And if you kill me, well, it’s only just.

The pirate nodded once, and didn’t make the man wait.
Tossing his knife up, he caught it by the blade, and brought the handle down
behind Samdan’s ear.

Samdan dropped to the deck, his weapon clattering out of his
hands. Zathdar stared at Samdan’s knee, remembering where he’d seen the man
last—lying wounded in the transfer-tower courtyard. Bending, he lightly nicked
Samdan where it would hurt least but bleed most, the better to make it seem
he’d put up a good fight, and cut the rest of Elva’s bonds.

“Can’t use hands,” she murmured, in the slurry voice of someone
who was under the influence of kinthus.

“Stop talking.” The kinthus would make her obey, and thus
she would also be able to halt the weird chatter.

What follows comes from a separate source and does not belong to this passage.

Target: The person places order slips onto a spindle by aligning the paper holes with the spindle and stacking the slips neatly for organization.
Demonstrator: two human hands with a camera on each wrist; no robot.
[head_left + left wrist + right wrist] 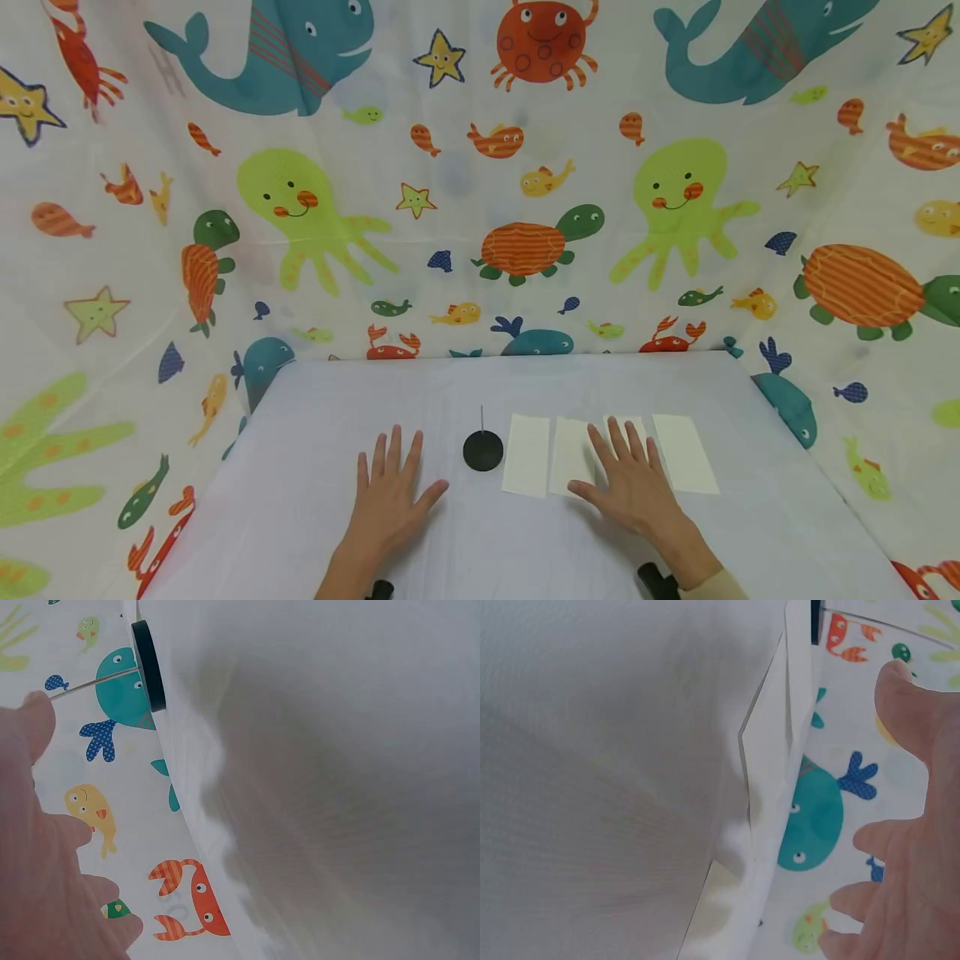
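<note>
A paper spike with a round black base and a thin upright metal pin stands mid-table. To its right, several white rectangular paper slips lie side by side in a row. My left hand, palm down with fingers spread, is left of the spike and holds nothing. Over the middle slips my right hand is spread likewise, partly hiding them. In the left wrist view, the spike's base shows beyond the thumb. The right wrist view has a slip beside the hand, which appears raised above the cloth.
A white cloth covers the table. Behind and along both sides hangs a curtain printed with sea animals. A dark wrist device sits at the right wrist, and another at the left.
</note>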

He slid his arm under hers and supported her up one
ladder—propping her against a bulkhead to step out and look round. There was
only one sailor, with the galley and the officers’ wardroom blocked off by
barrels. The man looked at them, turned his back, and dropped another barrel
onto its side.

“I’m trying to get you out, but someone upset all the food
stores,” he bellowed to the officers shouting and trying to batter the blocked
wardroom cabin door.

Zathdar helped Elva up the last ladder, where they found the
deck in chaos, sails hanging loose or dropped altogether, fires being busily
put out with water splashing everywhere. And what were these impossible tangles
of ropes?

A rush of warriors toward them turned into a mass skid as
someone fell over a barrel of oil that had gotten spilled all over the deck.

There were Gray, Tham, and Vestar, bloody but alive.

They closed around him, Gray pressing up on Elva’s other
side. Together they lifted her as they mounted to the captain’s deck, where the
first mate was busy yelling at a disaster with the mizzen topsails. A web of
tangle rope jerked upward, blocking off the scrambling warriors who’d managed
to get past the oil.

A boom swung out from the other direction, lifting the rest
of the pursuit off their feet, to crash onto the mizzen sail still being
trampled and splashed with buckets of water.

Zathdar thought he heard Randart’s voice adding to the noise
somewhere around that mizzen sail, and laughed as they passed Elva down to
Gliss.

Then they were in the boat, whooping for breath, weapons
dropping from hands, minds trying to grapple with the amazing fact that they were
alive after all.

Elva struggled up, her bruised, blood-smeared face lit by
the ship fires.

They rowed out, and Gliss ran up the sail, sheeting it home.

On the journey back through the smoky ruin in the fleet, the
kinthus wore off, and with it the numbing effect of all those bruises. But Elva
didn’t care. She had survived. She was alive.

She said nothing, unsure who knew what, until they reached
the
Zathdar
. It was the pirate
himself who offered his shoulder for her to lean on. She couldn’t resist one more
test, murmuring into his bandana-covered ear, “Didn’t want me talking, huh?”

His quick look of surprise was revealing, but all he said
was, “And ruin my reputation as the best-dressed prince on the east coast?” The
smile Zathdar gave her was his rare, sudden one, a real smile full of fun.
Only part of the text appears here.